#### WHAT NEEDS TO BE DONE
Reproduce word for word, from the entries below, the line with "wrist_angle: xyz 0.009", the line with "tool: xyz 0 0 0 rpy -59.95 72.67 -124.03", and every line between them, and nothing more.

[[ DATA FOR THIS TASK, beginning ]]

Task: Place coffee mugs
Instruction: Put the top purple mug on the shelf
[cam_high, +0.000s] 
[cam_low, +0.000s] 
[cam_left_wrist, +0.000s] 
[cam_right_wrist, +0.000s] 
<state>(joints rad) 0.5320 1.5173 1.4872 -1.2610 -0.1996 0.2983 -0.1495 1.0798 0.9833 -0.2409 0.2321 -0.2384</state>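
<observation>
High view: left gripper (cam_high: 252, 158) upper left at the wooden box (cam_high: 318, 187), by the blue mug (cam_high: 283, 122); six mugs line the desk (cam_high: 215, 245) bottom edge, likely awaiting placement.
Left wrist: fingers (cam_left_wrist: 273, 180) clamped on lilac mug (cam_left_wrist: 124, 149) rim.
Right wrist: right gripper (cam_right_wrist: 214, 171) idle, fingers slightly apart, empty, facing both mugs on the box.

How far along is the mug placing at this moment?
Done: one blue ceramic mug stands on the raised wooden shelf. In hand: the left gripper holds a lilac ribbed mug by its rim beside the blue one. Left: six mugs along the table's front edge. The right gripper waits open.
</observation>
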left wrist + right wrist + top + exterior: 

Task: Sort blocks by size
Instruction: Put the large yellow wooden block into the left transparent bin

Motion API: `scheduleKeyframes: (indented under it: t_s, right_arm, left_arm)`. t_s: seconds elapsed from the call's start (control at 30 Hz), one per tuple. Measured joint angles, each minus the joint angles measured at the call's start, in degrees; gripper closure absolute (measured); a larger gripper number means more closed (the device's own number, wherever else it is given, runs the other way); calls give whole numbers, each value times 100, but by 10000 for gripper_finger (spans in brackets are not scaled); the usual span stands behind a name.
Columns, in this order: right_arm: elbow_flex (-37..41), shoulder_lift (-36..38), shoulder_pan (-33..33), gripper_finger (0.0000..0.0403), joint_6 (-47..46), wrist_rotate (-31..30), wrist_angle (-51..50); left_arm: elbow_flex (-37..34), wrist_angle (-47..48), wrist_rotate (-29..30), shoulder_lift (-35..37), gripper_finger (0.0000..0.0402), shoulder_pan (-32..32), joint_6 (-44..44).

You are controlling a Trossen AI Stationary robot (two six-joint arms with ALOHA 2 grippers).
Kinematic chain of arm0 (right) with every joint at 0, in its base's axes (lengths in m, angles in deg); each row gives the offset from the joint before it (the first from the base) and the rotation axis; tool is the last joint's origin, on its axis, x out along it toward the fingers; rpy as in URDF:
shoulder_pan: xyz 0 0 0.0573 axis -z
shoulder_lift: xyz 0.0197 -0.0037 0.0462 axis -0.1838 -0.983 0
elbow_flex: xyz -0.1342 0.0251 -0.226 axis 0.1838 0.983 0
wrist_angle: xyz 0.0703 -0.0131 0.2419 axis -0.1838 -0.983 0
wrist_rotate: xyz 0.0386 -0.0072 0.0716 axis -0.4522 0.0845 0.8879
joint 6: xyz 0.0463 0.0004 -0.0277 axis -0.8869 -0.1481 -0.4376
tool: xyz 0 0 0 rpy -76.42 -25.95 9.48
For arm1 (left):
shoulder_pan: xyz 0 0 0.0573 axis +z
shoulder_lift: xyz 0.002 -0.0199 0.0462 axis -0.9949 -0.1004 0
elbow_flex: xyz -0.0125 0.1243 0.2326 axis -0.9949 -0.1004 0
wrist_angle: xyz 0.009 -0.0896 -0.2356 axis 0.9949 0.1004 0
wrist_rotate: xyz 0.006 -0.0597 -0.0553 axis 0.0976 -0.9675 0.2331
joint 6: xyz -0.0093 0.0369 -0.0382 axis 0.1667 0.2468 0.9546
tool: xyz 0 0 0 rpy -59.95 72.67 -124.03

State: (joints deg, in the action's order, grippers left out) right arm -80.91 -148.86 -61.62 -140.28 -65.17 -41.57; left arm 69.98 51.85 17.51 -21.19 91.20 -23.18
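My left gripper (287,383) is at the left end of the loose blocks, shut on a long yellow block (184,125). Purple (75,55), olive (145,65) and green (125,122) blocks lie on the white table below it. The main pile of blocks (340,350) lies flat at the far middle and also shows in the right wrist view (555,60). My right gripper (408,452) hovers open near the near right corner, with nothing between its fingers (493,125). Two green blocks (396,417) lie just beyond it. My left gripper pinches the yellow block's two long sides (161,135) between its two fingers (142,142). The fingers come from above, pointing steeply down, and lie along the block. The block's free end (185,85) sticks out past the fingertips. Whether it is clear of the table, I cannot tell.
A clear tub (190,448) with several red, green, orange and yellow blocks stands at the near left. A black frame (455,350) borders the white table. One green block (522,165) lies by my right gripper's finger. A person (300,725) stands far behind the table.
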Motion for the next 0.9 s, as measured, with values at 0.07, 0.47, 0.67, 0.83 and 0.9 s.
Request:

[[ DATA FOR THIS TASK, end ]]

#### ANSWER BOX
wrist_angle: xyz 0.009 -0.0896 -0.2356 axis 0.9949 0.1004 0
wrist_rotate: xyz 0.006 -0.0597 -0.0553 axis 0.0976 -0.9675 0.2331
joint 6: xyz -0.0093 0.0369 -0.0382 axis 0.1667 0.2468 0.9546
tool: xyz 0 0 0 rpy -59.95 72.67 -124.03

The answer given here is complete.